A characterization of multivariate normality through univariate projections

Yongzhao Shao; Ming Zhou

doi:10.1016/j.jmva.2010.04.015

. Author manuscript; available in PMC: 2013 Nov 22.

Published in final edited form as: J Multivar Anal. 2010 Nov;101(10):10.1016/j.jmva.2010.04.015. doi: 10.1016/j.jmva.2010.04.015

A characterization of multivariate normality through univariate projections

Yongzhao Shao ^a,^b,^✉, Ming Zhou ^b

PMCID: PMC3837532 NIHMSID: NIHMS213961 PMID: 24273352

Abstract

This paper introduces a new characterization of multivariate normality of a random vector based on univariate normality of linear combinations of its components.

Keywords: Goodness of fit, Linear combination of components, Marginal distribution, Multivariate normal distribution, Non-normality

1. Introduction

As is well known, the multivariate normal distribution is central to multivariate analysis. Therefore, characterizations and assessments of multivariate normality have attracted sustained interests from researchers as demonstrated in the monographs and papers by [1], [2], [3], [4] and others.

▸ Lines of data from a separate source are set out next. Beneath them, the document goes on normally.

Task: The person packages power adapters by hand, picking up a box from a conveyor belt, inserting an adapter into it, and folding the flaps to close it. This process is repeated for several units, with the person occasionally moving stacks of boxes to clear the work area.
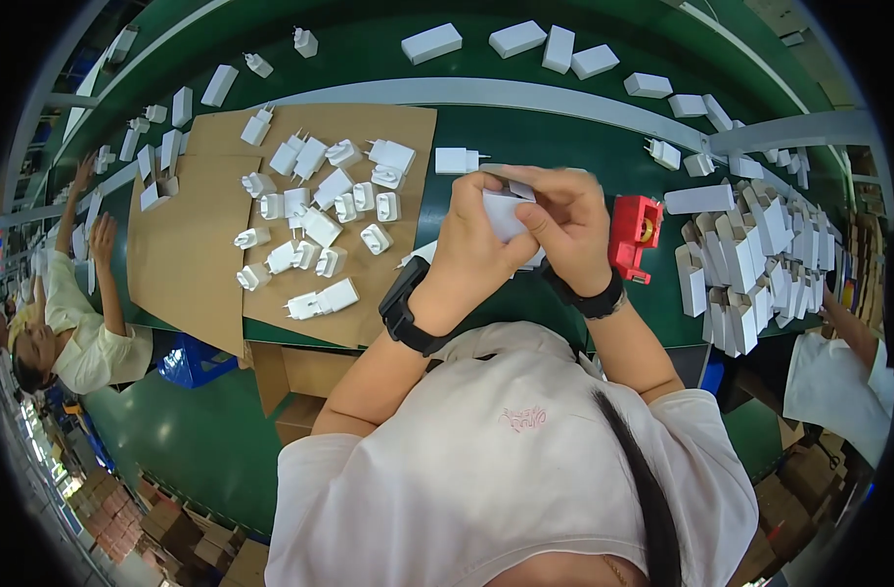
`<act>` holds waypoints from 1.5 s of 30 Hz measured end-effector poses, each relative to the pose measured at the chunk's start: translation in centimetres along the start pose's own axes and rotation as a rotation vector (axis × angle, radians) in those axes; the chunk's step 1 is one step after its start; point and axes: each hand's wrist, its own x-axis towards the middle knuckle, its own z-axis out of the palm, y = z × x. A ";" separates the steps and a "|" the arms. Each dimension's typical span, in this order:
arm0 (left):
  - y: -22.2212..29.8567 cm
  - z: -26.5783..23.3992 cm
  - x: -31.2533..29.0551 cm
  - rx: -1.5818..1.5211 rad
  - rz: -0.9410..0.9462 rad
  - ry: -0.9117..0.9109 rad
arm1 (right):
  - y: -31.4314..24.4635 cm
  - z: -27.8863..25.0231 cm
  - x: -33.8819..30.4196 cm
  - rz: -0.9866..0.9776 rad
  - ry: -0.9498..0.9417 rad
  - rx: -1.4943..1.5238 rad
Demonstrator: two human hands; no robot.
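Observation:
In front of my chest, both hands grip a small white carton [504, 214]. My left hand [464, 233] has its fingers closed on the carton's left side. My right hand [570, 223] wraps the other side, with its thumb pressed near the top. A raised flap seems to show between the fingers, but much of the carton is hidden. Just beyond my left hand lies a white plug charger [455, 160]. Another white piece is partly covered by my left wrist. To the right of my right hand stands a red tape dispenser [636, 235].
On the left, a brown cardboard sheet [173, 245] bears several scattered white chargers [320, 227]. Many open white cartons [750, 259] are heaped at the right. Closed white cartons [431, 43] and chargers lie along the green belt beyond. Co-workers sit at both sides.

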 end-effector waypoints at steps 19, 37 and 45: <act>0.1 -0.4 -0.6 0.058 0.195 0.072 | -3.0 -1.6 1.3 0.343 -0.028 -0.027; -3.6 0.1 0.7 -0.059 -0.213 0.058 | 4.1 -4.7 9.6 0.411 0.028 -0.303; -7.1 4.2 -1.3 0.133 -0.396 -0.260 | 13.6 -13.7 20.1 0.127 0.344 -0.628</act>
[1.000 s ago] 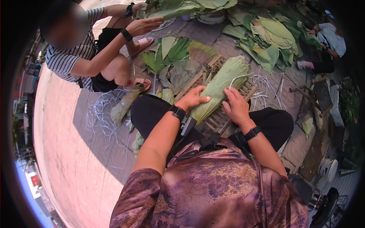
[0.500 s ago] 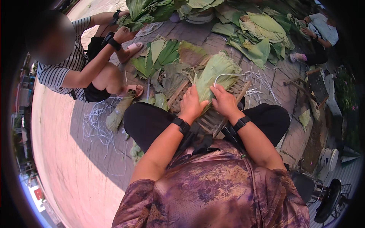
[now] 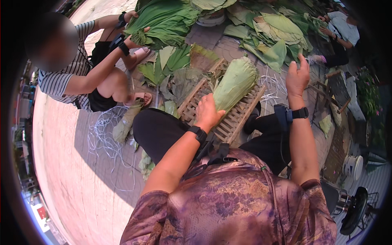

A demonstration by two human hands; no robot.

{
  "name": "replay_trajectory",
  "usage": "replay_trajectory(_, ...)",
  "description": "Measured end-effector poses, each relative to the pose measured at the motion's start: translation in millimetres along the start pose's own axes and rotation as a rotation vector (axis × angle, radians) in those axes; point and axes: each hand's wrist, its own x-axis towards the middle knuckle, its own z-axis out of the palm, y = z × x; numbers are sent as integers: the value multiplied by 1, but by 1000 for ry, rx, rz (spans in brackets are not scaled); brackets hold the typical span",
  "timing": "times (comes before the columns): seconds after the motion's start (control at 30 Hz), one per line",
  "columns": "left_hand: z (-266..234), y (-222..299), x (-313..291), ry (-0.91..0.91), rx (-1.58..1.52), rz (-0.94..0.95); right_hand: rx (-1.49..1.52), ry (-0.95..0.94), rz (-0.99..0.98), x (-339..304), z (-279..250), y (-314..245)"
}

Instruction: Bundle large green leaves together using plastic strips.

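Note:
A bundle of rolled pale green leaves [image 3: 237,79] lies aslant on a slatted wooden rack [image 3: 230,126] in front of me. My left hand [image 3: 208,111] is closed round the bundle's lower end, thumb on top. My right hand [image 3: 297,77] is raised off to the right, away from the bundle, with finger and thumb apart; I see nothing in it. Loose white string [image 3: 272,89] lies on the ground between the rack and that hand.
A co-worker in a striped shirt [image 3: 71,83] sits at left, holding large green leaves [image 3: 165,20]. Leaves [image 3: 279,32] are piled ahead, near another person [image 3: 343,28]. Tangled string [image 3: 107,132] and another leaf bundle [image 3: 125,122] lie left of my knee.
My right hand has left the bundle and moved up and to the right. My left hand still grips the bundle. The striped-shirt co-worker's leaves are now spread wider and lower.

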Motion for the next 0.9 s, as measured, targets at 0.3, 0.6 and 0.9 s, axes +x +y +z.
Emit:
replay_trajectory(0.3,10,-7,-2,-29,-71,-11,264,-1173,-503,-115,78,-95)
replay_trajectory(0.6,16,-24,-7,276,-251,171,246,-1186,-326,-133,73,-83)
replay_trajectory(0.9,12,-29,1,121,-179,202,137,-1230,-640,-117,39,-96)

Commonly used assessments of multivariate normality or non-normality of a random vector include a variety of approaches based on linear combinations of variates. In particular, many types of univariate-based plots are both easy to make and simple to use for detecting skewness, outliers, and other departures from multivariate normality [3]. In addition, there exist many formal tests for multivariate normality of a random vector based on examination of selected linear combinations of its components [3, 5]. Indeed, as pointed out by Anderson [1, pp. 23], “One of the reasons that the study of normal multivariate distributions is so useful is that marginal distributions and conditional distributions derived from multivariate normal distributions are also normal distributions. Moreover, linear combinations of multivariate normal variates are again normally distributed.”

One the other hand, it is well known that a non-normal random vector may have some normally distributed linear combinations of its components [2, 5]. This does raise a serious question concerning the effectiveness of the common statistical practice for assessing multivariate normality by examining a few linear combinations of components. After all, only a few of the infinitely many linear combinations can be plotted or tested in practice. Therefore, it is of theoretical interest to characterize or measure the size of the set of normally-distributed linear combinations. Probabilistically, one might ask how large is the chance that a randomly selected linear combination of components from a non-normal random vector is normally distributed? Indeed, this problem has attracted attention of many researchers for a long time [6], [7], [8]. Remarkably, Hamedani and Tata [7] proved that a bivariate random variable is normally distributed if it has a infinite collection of distinct linear combinations of its components that are normally distributed. In particular, this result implies that, a non-normal bivariate random vector can only have finitely many normally distributed linear combinations of its components. However, this characterization of bivariate normality cannot be extended to the multivariate case in a straightforward way [8]. The main objective of this paper is to introduce a new characterization of multivariate normality through univariate projections that holds in all dimensions. We show that, for any multivariate random variable, the set of normally-distributed linear combinations of its components is negligible among all possible linear combinations. In particular, in any dimensions, the probability is zero that a randomly selected linear combination of components of a non-normal random vector is normally distributed. This finding includes the existing bivariate result of Hamedani and Tata [7] as a corollary (see Remark 2 in Section 2 for more details). Given the eminent role of normal distributions in multivariate statistical analysis [1], [2], [3], the finding of this paper bears certain significance to the assessment of multivariate normality, thus might be of interest to many researchers.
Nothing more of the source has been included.